Tender beef and pork patties seasoned with marjoram and black pepper, pan-fried until golden — Austria's everyday fleischlaberl.
Fleischlaberl are Austria's version of the pan-fried meat patty found across much of Central Europe, made from a mix of ground beef and pork bound with a bread roll soaked in milk, seasoned generously with marjoram, garlic and black pepper. Unlike a burger patty, fleischlaberl are shaped flatter and slightly smaller, meant to be eaten with a knife and fork alongside potato salad or mashed potatoes rather than in a bun. The technique that separates good fleischlaberl from a mediocre patty is soaking a stale bread roll in milk rather than using dry breadcrumbs, which gives the meat mixture a noticeably more tender, moist texture once cooked. Frying in a mix of butter and oil at a moderate heat, rather than a screaming-hot pan, allows the patties to cook through evenly without burning the exterior before the center is done. Served with classic Austrian potato salad (Erdäpfelsalat) or simply with a fresh green salad, fleischlaberl are standard weeknight fare across Austrian households, the kind of unpretentious, comforting dish nearly every family has its own slightly different version of.
Serves 4
Tear the bread roll into pieces and soak in milk for 5-10 minutes, then squeeze out excess liquid.
Sauté diced onion in a bit of butter until soft and translucent, about 5 minutes. Cool slightly.
Combine the soaked bread, cooked onion, ground beef, ground pork, egg, garlic, marjoram, salt and pepper. Mix gently until just combined.
Shape into 8 flat, oval patties, slightly thinner than a typical burger patty.
Heat butter and oil together in a wide pan over medium heat. Fry patties 5-6 minutes per side until deeply golden and cooked through.
Fry at a moderate, not screaming-hot, heat so the patties cook through evenly without burning on the outside first.

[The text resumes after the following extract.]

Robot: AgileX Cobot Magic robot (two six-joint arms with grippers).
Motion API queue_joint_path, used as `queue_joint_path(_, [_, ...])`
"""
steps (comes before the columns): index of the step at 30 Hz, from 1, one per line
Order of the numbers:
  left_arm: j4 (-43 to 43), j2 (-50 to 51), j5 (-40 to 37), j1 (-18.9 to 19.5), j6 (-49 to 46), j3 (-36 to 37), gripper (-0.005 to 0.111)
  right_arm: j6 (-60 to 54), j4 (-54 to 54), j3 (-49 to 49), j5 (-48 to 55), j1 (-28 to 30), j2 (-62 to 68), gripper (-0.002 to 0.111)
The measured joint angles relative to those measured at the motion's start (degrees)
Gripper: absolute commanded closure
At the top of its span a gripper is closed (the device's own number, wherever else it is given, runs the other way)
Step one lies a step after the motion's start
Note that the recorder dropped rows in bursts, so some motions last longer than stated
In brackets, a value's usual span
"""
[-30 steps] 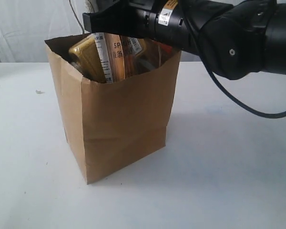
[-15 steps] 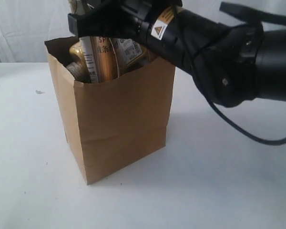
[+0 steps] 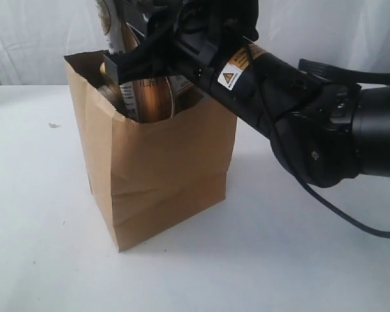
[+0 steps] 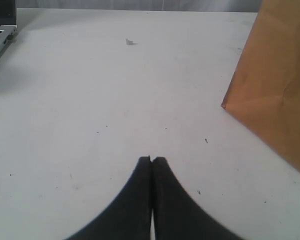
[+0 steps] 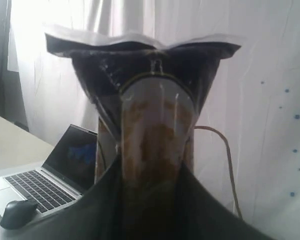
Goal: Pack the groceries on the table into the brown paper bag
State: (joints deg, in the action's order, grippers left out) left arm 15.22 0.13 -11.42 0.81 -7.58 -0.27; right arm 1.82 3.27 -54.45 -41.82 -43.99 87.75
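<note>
A plain white table [image 3: 292, 260] fills the exterior view, with pale curtains [image 3: 39, 39] behind it. The brown paper bag [image 3: 162, 169] stands upright just toward 9 o'clock of centre, its mouth open and gold-brown packaging showing inside. The black right arm [image 3: 325, 136] reaches in from 3 o'clock over the mouth. The right gripper [image 3: 140, 62] is clenched on the long spaghetti pack [image 3: 112, 23], which rises above the bag's rim toward 11 o'clock; the pack's lower end is hidden.

In the left wrist view, the table [image 4: 90, 100] is white with small dark specks and a tiny scrap [image 4: 131, 42] lying on it. A laptop corner [image 4: 0, 35] rests at its edge. The bag's flat kraft side [image 4: 275, 85] stands near the left gripper [image 4: 151, 162], whose fingers press together with nothing between them, above the table.

In the right wrist view, white curtains [image 5: 270, 100] form the backdrop, with an open laptop [image 5: 65, 170] and a dark mouse [image 5: 17, 212] on the table beyond. The spaghetti pack [image 5: 157, 125] has a dark, flared sealed end and an arched window of golden-brown contents. The right gripper [image 5: 150, 172] grasps it from both sides.
</note>
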Motion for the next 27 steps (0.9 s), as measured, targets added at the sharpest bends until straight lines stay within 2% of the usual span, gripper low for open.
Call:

Serve hot with potato salad or mashed potatoes and a green salad.
Soak stale bread in milk rather than using dry breadcrumbs — the difference in tenderness is noticeable and worth the extra step.
Cook the onion before adding it to the meat mixture; raw onion inside the patty can taste sharp and undercooked once the patty is done.

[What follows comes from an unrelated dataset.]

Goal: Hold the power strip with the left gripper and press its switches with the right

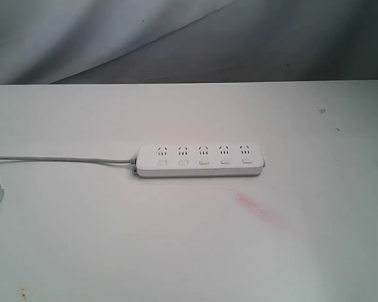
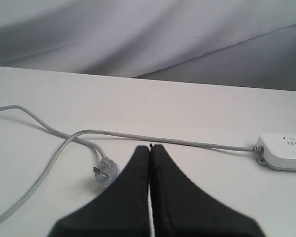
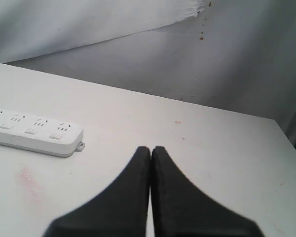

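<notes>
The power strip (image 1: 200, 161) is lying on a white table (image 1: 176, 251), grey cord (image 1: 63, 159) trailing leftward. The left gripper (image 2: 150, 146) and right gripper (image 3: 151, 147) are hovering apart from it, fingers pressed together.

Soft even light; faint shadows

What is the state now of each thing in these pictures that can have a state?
power strip: lying flat on the table, sockets up, not held.
switches: on or off cannot be told.
plug: unplugged, lying on the table.
left gripper: shut, empty.
right gripper: shut, empty.
</notes>
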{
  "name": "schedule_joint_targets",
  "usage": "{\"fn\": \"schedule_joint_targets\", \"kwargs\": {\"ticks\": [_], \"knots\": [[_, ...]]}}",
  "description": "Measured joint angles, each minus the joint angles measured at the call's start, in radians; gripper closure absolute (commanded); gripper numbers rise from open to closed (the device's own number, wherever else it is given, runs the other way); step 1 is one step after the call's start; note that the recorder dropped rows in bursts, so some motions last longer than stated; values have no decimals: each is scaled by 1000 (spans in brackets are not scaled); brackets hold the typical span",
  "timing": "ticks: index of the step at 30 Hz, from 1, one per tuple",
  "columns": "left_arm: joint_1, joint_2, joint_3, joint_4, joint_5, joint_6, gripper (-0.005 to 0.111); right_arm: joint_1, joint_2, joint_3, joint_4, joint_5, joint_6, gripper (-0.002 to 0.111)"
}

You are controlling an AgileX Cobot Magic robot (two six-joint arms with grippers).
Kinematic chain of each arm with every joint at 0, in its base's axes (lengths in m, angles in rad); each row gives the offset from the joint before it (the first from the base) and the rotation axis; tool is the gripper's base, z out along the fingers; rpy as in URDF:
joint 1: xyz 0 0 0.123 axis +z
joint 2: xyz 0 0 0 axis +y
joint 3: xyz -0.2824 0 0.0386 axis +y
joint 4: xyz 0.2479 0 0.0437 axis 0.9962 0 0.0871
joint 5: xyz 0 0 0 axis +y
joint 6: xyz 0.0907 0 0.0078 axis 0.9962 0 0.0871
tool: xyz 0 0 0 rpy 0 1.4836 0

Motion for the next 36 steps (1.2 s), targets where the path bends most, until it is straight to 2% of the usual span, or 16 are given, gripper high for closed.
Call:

Shape the patties flatter and slightly larger in diameter than a typical burger for the traditional look and texture.
Add finely chopped parsley to the mixture for extra freshness.

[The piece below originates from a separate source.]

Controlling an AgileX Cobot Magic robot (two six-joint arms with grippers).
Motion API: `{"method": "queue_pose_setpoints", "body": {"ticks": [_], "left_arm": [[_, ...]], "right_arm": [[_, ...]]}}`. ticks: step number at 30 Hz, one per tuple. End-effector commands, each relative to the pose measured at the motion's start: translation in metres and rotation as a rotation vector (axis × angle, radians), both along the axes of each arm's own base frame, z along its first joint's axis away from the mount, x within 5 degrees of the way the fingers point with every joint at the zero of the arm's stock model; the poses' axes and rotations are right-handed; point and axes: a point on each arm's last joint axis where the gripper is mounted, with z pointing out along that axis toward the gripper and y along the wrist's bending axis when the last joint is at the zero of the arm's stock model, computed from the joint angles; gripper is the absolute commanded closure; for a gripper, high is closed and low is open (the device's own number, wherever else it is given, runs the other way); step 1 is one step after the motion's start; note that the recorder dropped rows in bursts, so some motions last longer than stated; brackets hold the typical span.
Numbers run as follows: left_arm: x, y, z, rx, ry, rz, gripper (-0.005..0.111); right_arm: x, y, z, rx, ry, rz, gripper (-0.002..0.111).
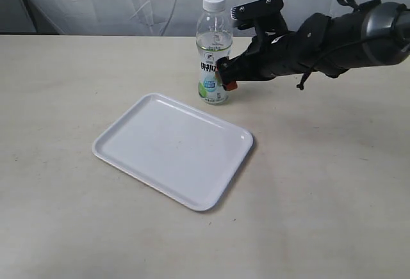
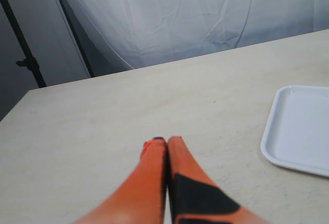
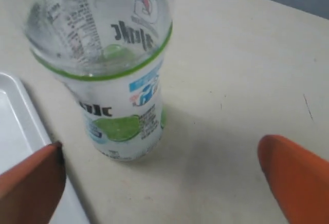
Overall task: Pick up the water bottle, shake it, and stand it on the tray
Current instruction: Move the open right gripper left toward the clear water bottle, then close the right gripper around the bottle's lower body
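Note:
The water bottle (image 1: 213, 52) stands upright on the table just behind the white tray (image 1: 173, 149), clear with a white cap and a white-and-green label. My right gripper (image 1: 225, 74) reaches in from the right and sits right beside the bottle's label, open. In the right wrist view the bottle (image 3: 110, 75) stands ahead of the two wide-apart orange fingers (image 3: 31, 183), not between them, and the tray's corner (image 3: 15, 126) shows beside it. My left gripper (image 2: 165, 143) is shut with nothing in it, low over bare table; the tray's corner (image 2: 303, 126) lies off to one side.
A white cloth backdrop (image 1: 128, 0) hangs behind the table's far edge. A dark stand (image 2: 28, 62) is beyond the table in the left wrist view. The tray holds nothing.

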Motion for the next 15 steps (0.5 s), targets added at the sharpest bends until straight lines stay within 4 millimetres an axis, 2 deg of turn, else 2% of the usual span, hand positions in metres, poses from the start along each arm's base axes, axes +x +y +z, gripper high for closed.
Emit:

Use all beef if pork isn't preferred, though the mix gives a more tender result.
Serve cold the next day on rye bread for a quick, satisfying sandwich.
Refrigerate up to 3 days. Reheat gently in a covered pan over low heat, or eat cold in a sandwich. Freezes well for up to 2 months.
Fleischlaberl reflects a broader Central European tradition of pan-fried, bread-bound meat patties, closely related to German Frikadellen and other regional variations found across the former Austro-Hungarian Empire. Marjoram's prominent role in the seasoning is a distinctly Austrian and Central European touch, giving these patties a warm, herbal character that's central to their identity.
A small amount of oregano can work, though it has a sharper, more pungent flavor — marjoram is sweeter and more delicate, and is the traditional, preferred herb for this dish.
Soaked bread gives the meat mixture a noticeably more tender, moist texture than dry breadcrumbs, which can make the finished patties denser and drier.
Fleischlaberl are shaped flatter and are traditionally eaten with a knife and fork alongside potato salad or mashed potatoes, rather than served in a bun like a hamburger.